▶ TASK REQUIREMENTS: Return, word for word, every entry in the listing below, but not its images.

▶ EXTRACTED DATA:
━━━━━━━━━━━━━━━━━━━━
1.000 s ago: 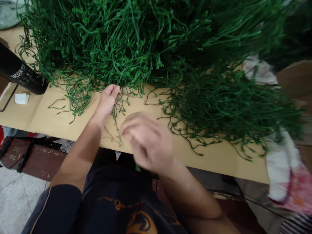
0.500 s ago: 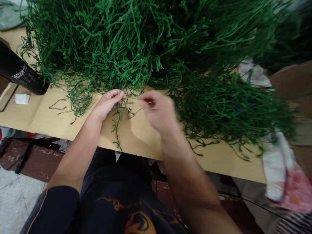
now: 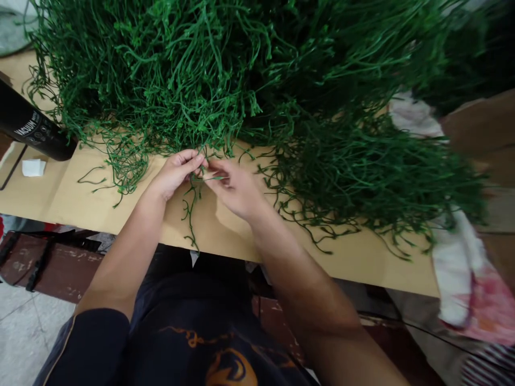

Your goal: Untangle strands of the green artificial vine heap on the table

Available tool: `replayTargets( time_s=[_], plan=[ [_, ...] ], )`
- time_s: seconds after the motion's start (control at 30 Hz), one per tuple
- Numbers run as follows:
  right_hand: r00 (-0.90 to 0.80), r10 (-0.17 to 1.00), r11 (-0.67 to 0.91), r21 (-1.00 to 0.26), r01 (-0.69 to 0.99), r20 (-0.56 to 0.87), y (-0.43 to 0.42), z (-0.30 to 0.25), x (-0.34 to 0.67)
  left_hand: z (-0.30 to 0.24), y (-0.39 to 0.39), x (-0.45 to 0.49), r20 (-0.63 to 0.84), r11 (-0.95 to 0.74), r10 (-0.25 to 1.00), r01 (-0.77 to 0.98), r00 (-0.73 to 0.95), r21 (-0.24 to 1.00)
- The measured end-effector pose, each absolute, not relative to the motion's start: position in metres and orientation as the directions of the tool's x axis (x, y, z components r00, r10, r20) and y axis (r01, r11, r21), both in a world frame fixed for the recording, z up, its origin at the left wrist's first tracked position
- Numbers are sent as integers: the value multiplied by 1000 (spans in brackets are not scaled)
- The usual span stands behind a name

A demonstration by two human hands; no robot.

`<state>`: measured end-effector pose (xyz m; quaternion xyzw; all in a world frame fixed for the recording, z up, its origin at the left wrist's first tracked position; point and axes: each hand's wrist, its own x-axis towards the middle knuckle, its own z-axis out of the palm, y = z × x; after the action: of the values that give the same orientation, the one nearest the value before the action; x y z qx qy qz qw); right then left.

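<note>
A huge heap of thin green plastic stems point(image 3: 225, 75) covers the back of a tan table point(image 3: 72, 198). My left hand point(image 3: 177, 172) pinches a small bunch of green stems point(image 3: 192, 209) that trails down toward the table's front edge. My right hand point(image 3: 235, 186) is closed beside it, fingertips pinching a single green stem point(image 3: 215, 178) close to the left hand's fingers. Both hands meet just in front of the heap's near fringe.
A black bottle point(image 3: 30, 126) lies at the left end of the table, a small white block point(image 3: 32, 167) beside it. White and pink cloth point(image 3: 466, 279) hangs off the right side. Brown cardboard point(image 3: 478, 134) stands at the far right.
My right hand came up from near the table's front edge, reached toward the heap, then drew in beside the left hand. The left hand's bunch now hangs lower over the table.
</note>
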<state>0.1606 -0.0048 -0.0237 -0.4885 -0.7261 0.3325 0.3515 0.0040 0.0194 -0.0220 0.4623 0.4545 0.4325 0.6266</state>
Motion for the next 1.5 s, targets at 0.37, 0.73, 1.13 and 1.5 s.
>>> replayTargets(
  time_s=[0.37,0.73,1.13,1.5],
  plan=[
    [-367,930,82,-988,129,29,0,-30,157,-26,22,6,-95,129,958,-109,272,986],
    [-181,981,41,-982,-184,75,-7,-15,170,-23,21,11,-70,85,972,-59,226,995],
    [-298,860,471,-868,154,414,-35,-19,158,-32,24,27,-45,34,996,137,79,990],
    [-658,585,532,-837,-131,475,-84,27,159,-37,33,31,-49,71,986,134,-160,988]
  ],
)
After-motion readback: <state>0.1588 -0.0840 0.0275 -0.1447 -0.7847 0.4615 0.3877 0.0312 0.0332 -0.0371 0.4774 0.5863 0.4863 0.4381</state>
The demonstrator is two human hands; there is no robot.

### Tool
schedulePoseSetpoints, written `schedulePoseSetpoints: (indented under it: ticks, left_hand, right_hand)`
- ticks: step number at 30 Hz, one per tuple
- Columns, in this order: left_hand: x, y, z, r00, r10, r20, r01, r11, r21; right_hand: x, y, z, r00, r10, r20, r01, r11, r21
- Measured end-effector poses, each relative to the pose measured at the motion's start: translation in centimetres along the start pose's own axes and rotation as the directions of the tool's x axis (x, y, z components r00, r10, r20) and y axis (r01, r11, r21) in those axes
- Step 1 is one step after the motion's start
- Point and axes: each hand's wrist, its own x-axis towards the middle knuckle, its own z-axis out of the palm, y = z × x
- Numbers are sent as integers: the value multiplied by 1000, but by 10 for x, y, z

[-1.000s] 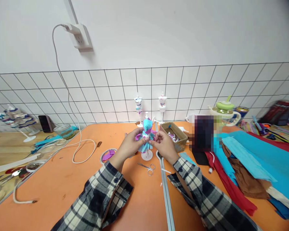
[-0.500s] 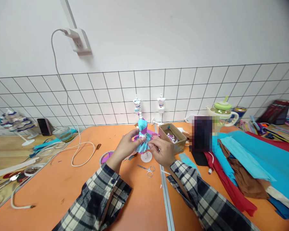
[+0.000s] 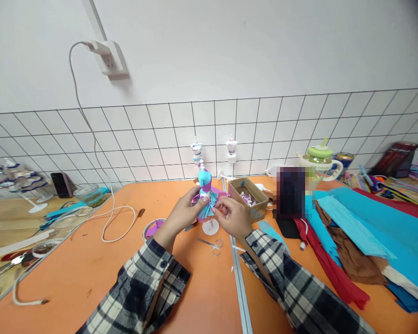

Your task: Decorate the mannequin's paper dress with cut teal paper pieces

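A miniature mannequin (image 3: 205, 178) wearing a blue and purple dress stands on a round white base (image 3: 211, 227) in the middle of the orange table. My left hand (image 3: 184, 209) is closed around its waist from the left, thumb in front. From the right, my right hand (image 3: 235, 218) pinches the edge of the gathered light blue skirt (image 3: 205, 213) between thumb and fingertips. Small scissors (image 3: 214, 246) lie just in front of the base. Purple fabric shows behind the dress, partly covered by my hands.
Two more miniature mannequins (image 3: 231, 150) stand by the tiled wall. A cardboard box (image 3: 259, 205) of scraps is right of my hands, near blue fabric (image 3: 376, 218) and a green-lidded jug (image 3: 318, 162). On the left lie a white cable (image 3: 113, 241) and a round dish (image 3: 146, 230).
The whole view has shifted slightly. Both hands keep their hold on the mannequin and skirt; my right fingertips have moved a little at the skirt's edge.
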Motion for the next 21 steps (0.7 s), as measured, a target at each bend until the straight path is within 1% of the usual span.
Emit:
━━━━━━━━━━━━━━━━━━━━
▶ EXERCISE OUTPUT:
1.000 s ago: 
0.500 s ago: 
now: 

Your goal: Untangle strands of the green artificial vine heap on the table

Available tool: `replayTargets( time_s=[_], plan=[ [_, ...] ], )`
- time_s: seconds after the motion's start (control at 30 Hz), one per tuple
- Numbers run as follows:
  right_hand: r00 (-0.90 to 0.80), r10 (-0.17 to 1.00), r11 (-0.67 to 0.91), r21 (-1.00 to 0.26), r01 (-0.69 to 0.99), r20 (-0.56 to 0.87), y (-0.43 to 0.42), z (-0.30 to 0.25), x (-0.34 to 0.67)
  left_hand: z (-0.30 to 0.24), y (-0.39 to 0.39), x (-0.45 to 0.49), r20 (-0.63 to 0.84), r11 (-0.95 to 0.74), r10 (-0.25 to 1.00), r01 (-0.77 to 0.98), r00 (-0.73 to 0.95), r21 (-0.24 to 1.00)
- The measured end-effector pose, each absolute, not relative to the motion's start: position in metres and orientation as the directions of the tool's x axis (x, y, z components r00, r10, r20) and y axis (r01, r11, r21), both in a world frame fixed for the recording, z up, its origin at the left wrist's first tracked position
- Numbers are sent as integers: the value multiplied by 1000 (spans in brackets are not scaled)
- The usual span stands behind a name

A demonstration by two human hands; no robot.

`<state>`: measured end-effector pose (xyz m; quaternion xyzw; all in a world frame fixed for the recording, z up, its origin at the left wrist's first tracked position; point and axes: each hand's wrist, its own x-axis towards the middle knuckle, its own z-axis out of the palm, y = z × x; after the action: of the values that give the same orientation, the one nearest the value before the action; x y z qx qy qz qw); right then left.

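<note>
A huge heap of thin green plastic stems point(image 3: 225, 75) covers the back of a tan table point(image 3: 72, 198). My left hand point(image 3: 177, 172) pinches a small bunch of green stems point(image 3: 192, 209) that trails down toward the table's front edge. My right hand point(image 3: 235, 186) is closed beside it, fingertips pinching a single green stem point(image 3: 215, 178) close to the left hand's fingers. Both hands meet just in front of the heap's near fringe.
A black bottle point(image 3: 30, 126) lies at the left end of the table, a small white block point(image 3: 32, 167) beside it. White and pink cloth point(image 3: 466, 279) hangs off the right side. Brown cardboard point(image 3: 478, 134) stands at the far right.
My right hand came up from near the table's front edge, reached toward the heap, then drew in beside the left hand. The left hand's bunch now hangs lower over the table.
</note>
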<state>0.1606 -0.0048 -0.0237 -0.4885 -0.7261 0.3325 0.3515 0.0040 0.0194 -0.0220 0.4623 0.4545 0.4325 0.6266</state>
Motion for the next 1.5 s, targets at 0.37, 0.73, 1.13 and 1.5 s.
>>> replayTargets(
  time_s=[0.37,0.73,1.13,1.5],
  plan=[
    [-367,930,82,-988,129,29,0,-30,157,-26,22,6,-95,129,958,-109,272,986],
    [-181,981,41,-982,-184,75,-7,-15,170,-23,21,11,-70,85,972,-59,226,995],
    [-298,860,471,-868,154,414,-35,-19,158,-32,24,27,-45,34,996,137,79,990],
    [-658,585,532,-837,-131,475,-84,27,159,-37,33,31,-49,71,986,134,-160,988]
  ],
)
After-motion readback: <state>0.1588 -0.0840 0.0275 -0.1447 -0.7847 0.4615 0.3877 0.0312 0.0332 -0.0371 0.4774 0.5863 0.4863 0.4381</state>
The demonstrator is two human hands; there is no robot.

### Tool
schedulePoseSetpoints, written `schedulePoseSetpoints: (indented under it: ticks, left_hand, right_hand)`
- ticks: step number at 30 Hz, one per tuple
- Columns, in this order: left_hand: x, y, z, r00, r10, r20, r01, r11, r21; right_hand: x, y, z, r00, r10, r20, r01, r11, r21
- Measured end-effector poses, each relative to the pose measured at the motion's start: translation in centimetres along the start pose's own axes and rotation as the directions of the tool's x axis (x, y, z components r00, r10, r20) and y axis (r01, r11, r21) in those axes
- Step 1 is one step after the motion's start
- Point and axes: each hand's wrist, its own x-axis towards the middle knuckle, its own z-axis out of the palm, y = z × x
- Numbers are sent as integers: the value multiplied by 1000, but by 10 for x, y, z

[-1.000s] 
[-0.500s] 
[+0.000s] 

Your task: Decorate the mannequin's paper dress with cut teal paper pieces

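A miniature mannequin (image 3: 205, 178) wearing a blue and purple dress stands on a round white base (image 3: 211, 227) in the middle of the orange table. My left hand (image 3: 184, 209) is closed around its waist from the left, thumb in front. From the right, my right hand (image 3: 235, 218) pinches the edge of the gathered light blue skirt (image 3: 205, 213) between thumb and fingertips. Small scissors (image 3: 214, 246) lie just in front of the base. Purple fabric shows behind the dress, partly covered by my hands.
Two more miniature mannequins (image 3: 231, 150) stand by the tiled wall. A cardboard box (image 3: 259, 205) of scraps is right of my hands, near blue fabric (image 3: 376, 218) and a green-lidded jug (image 3: 318, 162). On the left lie a white cable (image 3: 113, 241) and a round dish (image 3: 146, 230).
The whole view has shifted slightly. Both hands keep their hold on the mannequin and skirt; my right fingertips have moved a little at the skirt's edge.
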Motion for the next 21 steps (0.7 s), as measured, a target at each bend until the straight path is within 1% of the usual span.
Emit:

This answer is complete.